Small cross-sectional studies and case reports observed improvement after administration of second IVIG dose (SID) amongst Guillain–Barré Syndrome (GBS) patients not responsive to initial IVIG cycle. Nevertheless, recent clinical trial and larger observational studies did not find any positive effects of SID. Instead, an increased risk of thromboembolism and mortality was noted. The conclusions of these studies however were not robust as confounding and selection bias were present.

Methodology

Two neurologists conducted the search process (KBA and MBP) using the following terms in Medline: [(“ Guillain-Barré Syndrome”[MeSH Terms] or GBS or Acute Motor Axonal Neuropathy or Acute Motor Axonal Neuropathy or Acute Inflammatory Demyelinating Polyneuropathy) AND (Poorly Responsive or Poor Prognosis or Progressive)] AND [(“Intravenous Immunoglobulin”[MeSH Terms] or IVIG or IGIV) AND (second dose or retreatment or SID)].

Results

Only 7 articles were included in this review. In terms of primary outcomes, although the cross-sectional study found improvement in GBS DS score at 4 weeks (Median GBS DS: 3 vs 5, p = 0.033) and the 2 case series observed improvement after SID, no significant differences between the control and intervention groups were found in the cohort [Early SIV OR: 0.7 (95% CI 0.16–3.04), Late SIV OR: 0.66 (CI: 0.18–2.5)] and clinical trial studies (Adjusted OR: 1.4 (95% CI:0.6–3.3, p = 0.45).
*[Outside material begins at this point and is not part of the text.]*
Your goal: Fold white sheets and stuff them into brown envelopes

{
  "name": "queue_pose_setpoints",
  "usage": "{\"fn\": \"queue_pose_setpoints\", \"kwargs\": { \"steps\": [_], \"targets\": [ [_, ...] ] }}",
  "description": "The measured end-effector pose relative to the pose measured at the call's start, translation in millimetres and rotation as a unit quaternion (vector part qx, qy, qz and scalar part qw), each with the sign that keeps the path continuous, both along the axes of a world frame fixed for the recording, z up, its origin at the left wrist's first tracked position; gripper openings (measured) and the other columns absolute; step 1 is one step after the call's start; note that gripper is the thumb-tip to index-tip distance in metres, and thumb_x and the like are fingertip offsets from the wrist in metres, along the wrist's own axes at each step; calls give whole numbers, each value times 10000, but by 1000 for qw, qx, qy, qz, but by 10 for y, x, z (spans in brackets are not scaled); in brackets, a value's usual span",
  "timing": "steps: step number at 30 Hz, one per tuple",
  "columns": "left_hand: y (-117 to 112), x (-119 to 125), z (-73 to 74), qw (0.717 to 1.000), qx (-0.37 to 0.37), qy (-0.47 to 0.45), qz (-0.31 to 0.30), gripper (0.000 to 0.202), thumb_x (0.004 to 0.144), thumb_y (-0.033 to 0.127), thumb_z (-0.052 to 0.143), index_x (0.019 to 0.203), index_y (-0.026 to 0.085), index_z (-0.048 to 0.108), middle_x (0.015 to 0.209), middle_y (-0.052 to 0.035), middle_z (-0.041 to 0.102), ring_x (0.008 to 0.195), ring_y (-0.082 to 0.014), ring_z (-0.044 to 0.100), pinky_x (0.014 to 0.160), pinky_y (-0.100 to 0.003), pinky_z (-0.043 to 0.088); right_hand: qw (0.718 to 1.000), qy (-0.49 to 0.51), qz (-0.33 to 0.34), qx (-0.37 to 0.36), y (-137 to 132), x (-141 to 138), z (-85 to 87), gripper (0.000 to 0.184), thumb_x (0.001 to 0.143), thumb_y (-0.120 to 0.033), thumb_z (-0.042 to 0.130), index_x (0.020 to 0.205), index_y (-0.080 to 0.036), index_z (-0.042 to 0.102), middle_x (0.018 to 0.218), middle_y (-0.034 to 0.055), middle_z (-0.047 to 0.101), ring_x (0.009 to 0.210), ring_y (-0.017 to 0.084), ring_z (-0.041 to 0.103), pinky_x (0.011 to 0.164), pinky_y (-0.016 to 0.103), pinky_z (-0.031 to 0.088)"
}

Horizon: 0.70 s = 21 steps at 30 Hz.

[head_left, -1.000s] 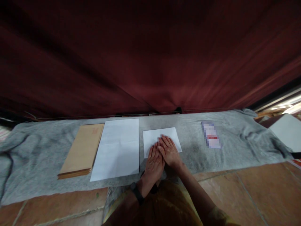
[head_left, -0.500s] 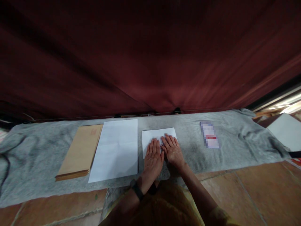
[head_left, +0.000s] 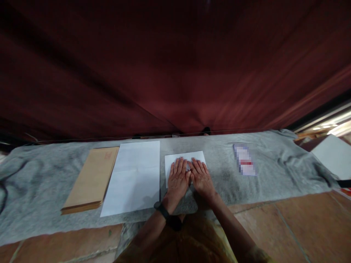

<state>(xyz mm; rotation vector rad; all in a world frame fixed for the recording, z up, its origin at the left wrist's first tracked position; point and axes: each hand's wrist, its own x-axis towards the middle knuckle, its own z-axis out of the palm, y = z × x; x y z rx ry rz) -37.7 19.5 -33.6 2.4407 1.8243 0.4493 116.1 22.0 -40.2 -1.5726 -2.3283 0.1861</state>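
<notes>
A small white sheet of paper, seemingly folded, lies on the grey cloth in front of me. My left hand rests flat on its left part, fingers stretched out and pointing away from me. Beside it, my right hand lies flat on the right part, fingers slightly spread. The thumbs meet or nearly meet in the middle. Both palms hide the near portion of the paper. Left of my hands is a larger stack of white paper, with a faint crease across its top sheet.
A stack of brown envelopes lies at the left, against the white paper. A blurred purple-and-white item sits to the right. Grey cloth covers the surface; a dark red curtain hangs behind. Tiled floor shows in front.
My left hand has slid slightly away from me on the paper, its fingertips now about level with the right hand's. Both hands stay flat, and the view has shifted slightly.
</notes>
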Motion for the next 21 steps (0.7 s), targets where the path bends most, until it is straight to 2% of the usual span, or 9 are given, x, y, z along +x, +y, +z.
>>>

Moreover, 4 patients who died in the clinical trial were from the intervention group.

Conclusion

Based on studies with research designs of higher quality, SID is not effective in the management of GBS patients who poorly responded to initial IVIG. Nevertheless, an adequately powered, randomized, double-blinded, placebo-controlled clinical trial, using GBS-DS of 3 and above after first IVIG dose should be done to effectively establish the efficacy and safety of SID as intervention for this cohort of patients.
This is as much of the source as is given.